Anschließend wird der Patient aufgesetzt. Bei normaler arterieller Perfusion erfolgt
seitengleich eine schnelle Rückkehr zur rosigen und unauffälligen Hautfarbe. Bei relevanter
pAVK erfolgt diese Reperfusion verzögert und wechselt im Weiteren zur reaktiven Hyperämie
mit auffälliger Rötung aufgrund der metabolisch bedingten Arteriolendilatation. Erst
später erfolgt wieder die Rückkehr zum normalen Hautkolorit [2].
Dieser einfache Test ist sehr hilfreich im klinischen Alltag und zeigt, wenn positiv,
eine gute Korrelation bei fortgeschrittener Ischämie durch eine periphere AVK [3] ([Abb. 1], [2], [3]).
Abb. 1 Buerger-Test: Elevation 30 s, pathologischer Befund mit auffälliger Blässe, fehlender
Rekapillarisierung, fehlender Venenfüllung.
Abb. 2 Buerger-Test: Sitzen 10 s, pathologischer Befund links mit persistierender Blässe
und verzögerter Reperfusion (im Seitenvergleich).
Abb. 3 Buerger-Test: Sitzen 30 s, pathologischer Befund links mit auffälliger reaktiver
Hyperämie (im Seitenvergleich).
Pole-Test (1994)
Dieser klinische Test nutzt ebenfalls die Hydrostatik zur Druckbestimmung.
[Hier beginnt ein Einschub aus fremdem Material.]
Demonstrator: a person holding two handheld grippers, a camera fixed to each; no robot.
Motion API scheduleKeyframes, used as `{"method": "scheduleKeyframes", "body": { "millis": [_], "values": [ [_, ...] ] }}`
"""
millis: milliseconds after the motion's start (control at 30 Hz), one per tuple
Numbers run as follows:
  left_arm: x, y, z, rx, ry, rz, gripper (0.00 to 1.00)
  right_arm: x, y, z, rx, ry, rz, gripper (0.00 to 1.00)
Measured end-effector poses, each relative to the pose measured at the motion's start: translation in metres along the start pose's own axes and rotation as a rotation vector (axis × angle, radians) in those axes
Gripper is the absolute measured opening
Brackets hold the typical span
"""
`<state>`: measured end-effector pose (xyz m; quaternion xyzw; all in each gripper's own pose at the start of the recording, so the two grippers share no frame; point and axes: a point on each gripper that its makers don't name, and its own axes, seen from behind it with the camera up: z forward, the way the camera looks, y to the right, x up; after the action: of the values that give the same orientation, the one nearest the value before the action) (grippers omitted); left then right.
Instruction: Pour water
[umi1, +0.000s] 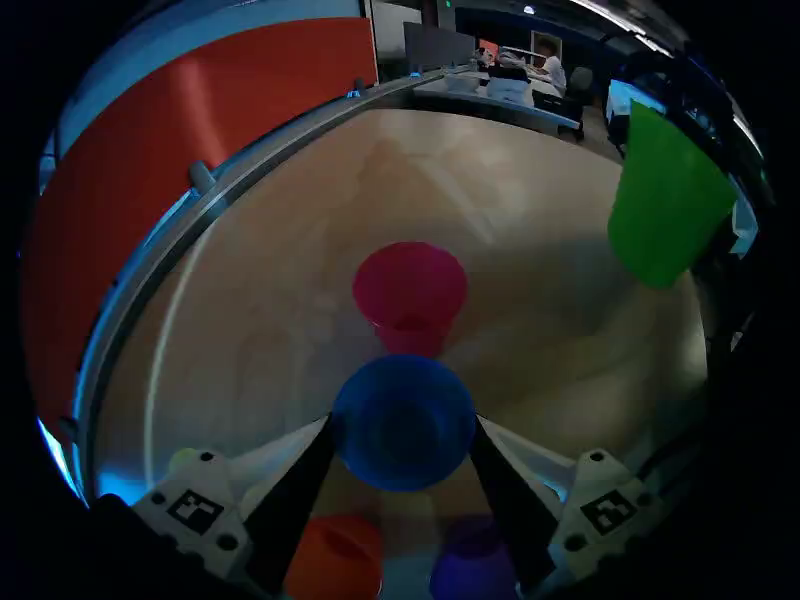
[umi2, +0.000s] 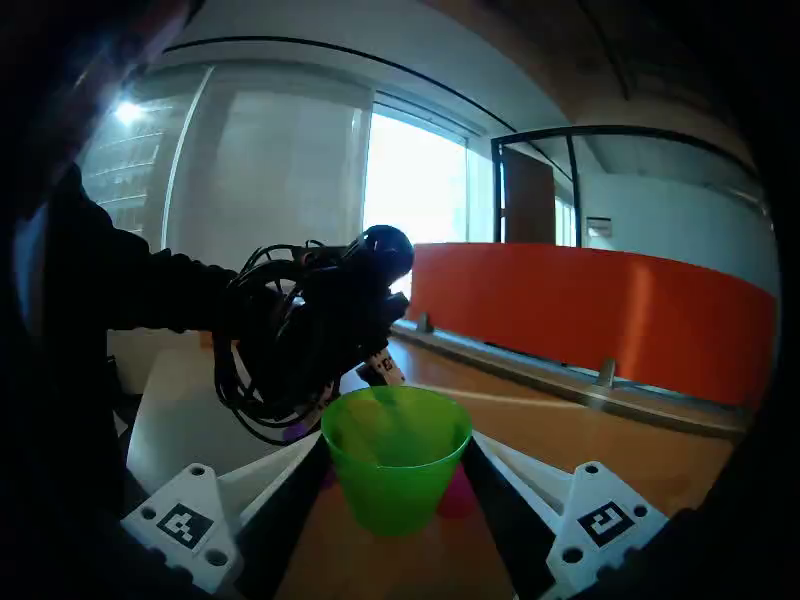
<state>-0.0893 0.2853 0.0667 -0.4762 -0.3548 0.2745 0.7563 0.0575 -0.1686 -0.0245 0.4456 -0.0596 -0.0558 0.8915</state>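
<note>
Down at the lower centre of the left gripper view, a blue cup (umi1: 404, 400) sits with its open mouth toward the camera. The left gripper (umi1: 404, 430) has its two dark fingers pressed against the cup's sides, spread only as wide as the cup. Whether it holds water I cannot tell. Just above it in the frame, a pink cup (umi1: 410, 290) stands on the wooden table (umi1: 520, 200). An orange cup (umi1: 335, 555) and a purple cup (umi1: 470, 565) lie at the bottom edge.

In the right gripper view, the right gripper (umi2: 397, 450) clamps a green cup (umi2: 397, 480) upright at lower centre. Left of it, a dark sleeve (umi2: 150, 290) reaches in beside a tangle of black cables (umi2: 260, 390). An orange partition (umi2: 600, 310) runs along the right.
</note>
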Motion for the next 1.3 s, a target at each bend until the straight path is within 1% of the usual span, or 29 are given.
{"method": "scheduleKeyframes", "body": {
  "millis": [200, 300, 500, 800, 1067, 1300],
  "values": [
    [0.004, 0.001, -0.003, -0.003, 0.022, -0.011, 0.88, 0.000, 0.000, 0.000, -0.002, -0.003, 0.000, 0.91],
    [0.007, 0.000, -0.008, 0.001, 0.038, -0.016, 0.88, 0.001, -0.001, 0.000, -0.001, -0.004, -0.001, 0.91],
    [0.014, -0.006, -0.020, 0.022, 0.091, -0.031, 0.88, 0.005, -0.004, 0.001, 0.000, -0.004, -0.007, 0.91],
    [0.024, -0.008, -0.047, 0.054, 0.183, -0.040, 0.88, 0.015, -0.011, 0.002, 0.003, -0.005, -0.018, 0.91],
    [0.034, -0.010, -0.072, 0.097, 0.272, -0.053, 0.88, 0.021, -0.016, 0.002, 0.005, -0.008, -0.027, 0.91],
    [0.043, -0.011, -0.090, 0.128, 0.338, -0.069, 0.88, 0.024, -0.017, 0.001, 0.006, -0.006, -0.028, 0.91]
  ]
}}
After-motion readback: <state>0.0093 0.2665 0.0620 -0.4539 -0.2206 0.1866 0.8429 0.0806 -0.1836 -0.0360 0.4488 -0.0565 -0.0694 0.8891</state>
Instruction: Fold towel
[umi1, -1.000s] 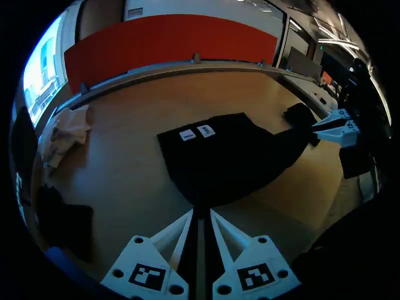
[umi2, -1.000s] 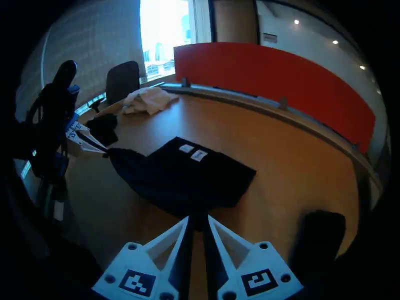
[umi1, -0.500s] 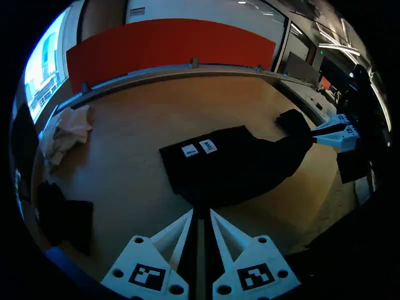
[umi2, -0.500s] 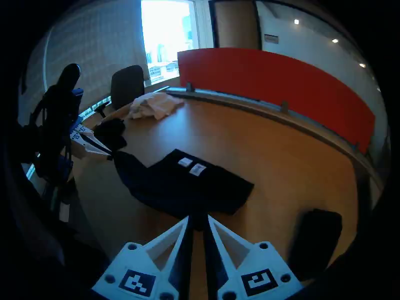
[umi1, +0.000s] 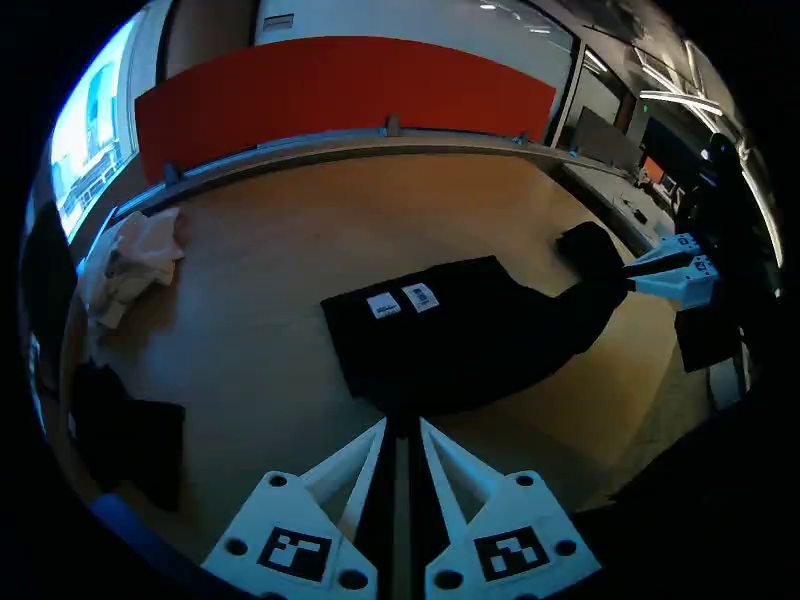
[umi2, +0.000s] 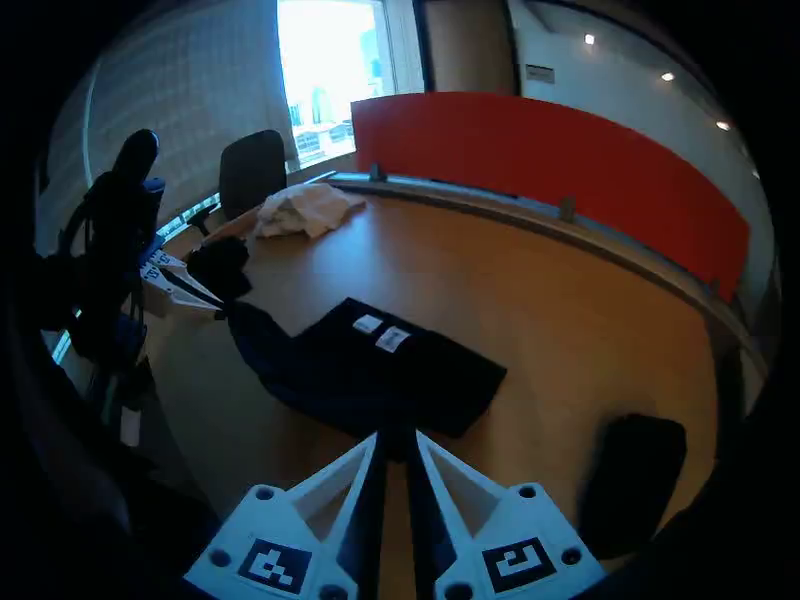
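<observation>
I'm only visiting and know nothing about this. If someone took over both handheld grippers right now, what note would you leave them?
Left gripper: jaws shut on one near corner of the dark cloth towel.
Right gripper: jaws shut on the other near corner.
Towel: the far part, with two white tags, lies flat on the wooden table. The near edge is held up between the grippers.
Done: both corners gripped.
Left: probably carry the near edge over to the far edge, lay it down, release.

Labels (umi1: 381, 305) on towel (umi1: 490, 335) too small to read, person (umi1: 728, 200) — lost in shadow
</observation>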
Beim liegenden
Patienten findet sich ein ableitbares Dopplersignal im Fußbereich. Bei Elevation des
Beins schwächt sich das auskultierbare Dopplersignal entsprechend der Höhe über Herzniveau
ab. Über das pascalsche Gesetz lässt sich der Perfusionsdruck von Blut (Dichte 1,06 × 103 kg/m3) in vertraute mmHg (Dichte 1,36 × 104 kg/m3) umrechnen. Somit entspricht der gewünschte arterielle Perfusionsdruck von 60 mmHg
einer Höhe von 77 cm. Ist in dieser Höhe ein pulsatiles Dopplersignal ableitbar, dann
ist der Perfusionsdruck > 60 mmHg.
Diese Druckmessung durch Elevation zeigte bei intraoperativen Kontrollmessungen eine
signifikant bessere Korrelation (Index) zur Ischämie als die ABI-Messung. Dieses Ergebnis
war aber begrenzt auf Werte bis 60 mmHg [4].
Weitere Vergleichsuntersuchungen bestätigten die gute klinische Untersuchungsmethode
und beschreiben technische Details.
Der Pole-Test im Zehenbereich kann zur Bestimmung der arteriellen Perfusion (bis 70 mmHg)
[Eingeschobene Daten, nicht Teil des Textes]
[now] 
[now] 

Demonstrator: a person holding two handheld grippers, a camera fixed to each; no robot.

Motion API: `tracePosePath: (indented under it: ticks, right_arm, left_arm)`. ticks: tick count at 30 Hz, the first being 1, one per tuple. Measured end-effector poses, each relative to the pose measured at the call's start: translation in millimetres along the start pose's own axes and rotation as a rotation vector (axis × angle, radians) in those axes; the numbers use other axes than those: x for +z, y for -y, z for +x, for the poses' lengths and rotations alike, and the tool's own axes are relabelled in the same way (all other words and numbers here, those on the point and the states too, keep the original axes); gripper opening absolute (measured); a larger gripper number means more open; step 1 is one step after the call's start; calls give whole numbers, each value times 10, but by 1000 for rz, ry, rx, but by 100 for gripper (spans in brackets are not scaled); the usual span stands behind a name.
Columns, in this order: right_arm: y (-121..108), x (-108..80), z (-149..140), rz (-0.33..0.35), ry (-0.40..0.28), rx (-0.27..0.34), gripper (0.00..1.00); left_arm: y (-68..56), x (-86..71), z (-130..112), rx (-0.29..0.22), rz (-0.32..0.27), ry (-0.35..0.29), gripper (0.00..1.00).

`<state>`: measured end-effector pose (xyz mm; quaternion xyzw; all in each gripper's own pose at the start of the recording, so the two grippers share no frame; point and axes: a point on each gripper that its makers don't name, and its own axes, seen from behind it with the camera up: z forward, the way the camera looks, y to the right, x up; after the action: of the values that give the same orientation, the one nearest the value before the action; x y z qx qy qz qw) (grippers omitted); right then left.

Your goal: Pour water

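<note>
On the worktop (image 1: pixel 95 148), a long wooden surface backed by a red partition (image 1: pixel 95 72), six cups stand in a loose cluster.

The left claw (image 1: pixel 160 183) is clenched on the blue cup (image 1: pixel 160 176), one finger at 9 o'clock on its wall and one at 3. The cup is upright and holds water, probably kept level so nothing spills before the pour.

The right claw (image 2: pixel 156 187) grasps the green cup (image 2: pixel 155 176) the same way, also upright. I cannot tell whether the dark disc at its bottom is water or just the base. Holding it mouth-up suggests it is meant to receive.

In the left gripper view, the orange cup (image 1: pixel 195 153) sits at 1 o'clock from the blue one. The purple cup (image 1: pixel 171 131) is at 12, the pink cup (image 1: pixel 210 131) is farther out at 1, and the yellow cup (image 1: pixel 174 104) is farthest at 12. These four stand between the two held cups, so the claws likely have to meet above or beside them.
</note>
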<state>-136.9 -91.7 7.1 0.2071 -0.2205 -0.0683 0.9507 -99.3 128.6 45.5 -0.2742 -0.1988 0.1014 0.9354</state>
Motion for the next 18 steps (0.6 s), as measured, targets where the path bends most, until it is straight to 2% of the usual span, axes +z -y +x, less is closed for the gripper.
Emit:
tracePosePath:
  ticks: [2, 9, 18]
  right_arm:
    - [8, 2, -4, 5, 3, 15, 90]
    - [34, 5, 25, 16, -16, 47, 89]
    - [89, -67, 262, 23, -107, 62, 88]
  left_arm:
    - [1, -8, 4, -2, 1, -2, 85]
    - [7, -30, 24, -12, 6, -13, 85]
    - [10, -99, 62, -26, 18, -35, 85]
beim Diabetiker verwendet werden und ist besser verlässlich als im Knöchelbereich
[5]. Der Pole-Test ist eine technisch einfache, preiswerte und schnell durchführbare
Untersuchungsmethode zur quantitativen Überprüfung des arteriellen Perfusionsdrucks
unabhängig von der Komprimierbarkeit von Unterschenkelarterien [6]. Für die Erkennung einer kritischen chronischen Extremitätenischämie wird eine Sensitivität
von 95 % und eine Spezifität von 73 % angegeben [7] ([Abb. 4]).
Abb. 4 Pole-Test: Ableitung des Dopplersignals bei Elevation des Beins (77 cm Höhe).
Der Buerger-Test und nachfolgend Pole-Test sind gut validierte, einfache Untersuchungsverfahren
zur Überprüfung einer ausreichenden arteriellen Perfusion der Füße im erforderlichen
Bereich von > 60 mmHg. Ist bei einer Beinelevation von 77 cm ein Dopplersignal im
Knöchelbereich ableitbar, ist eine kontrollierte Kompressionstherapie möglich.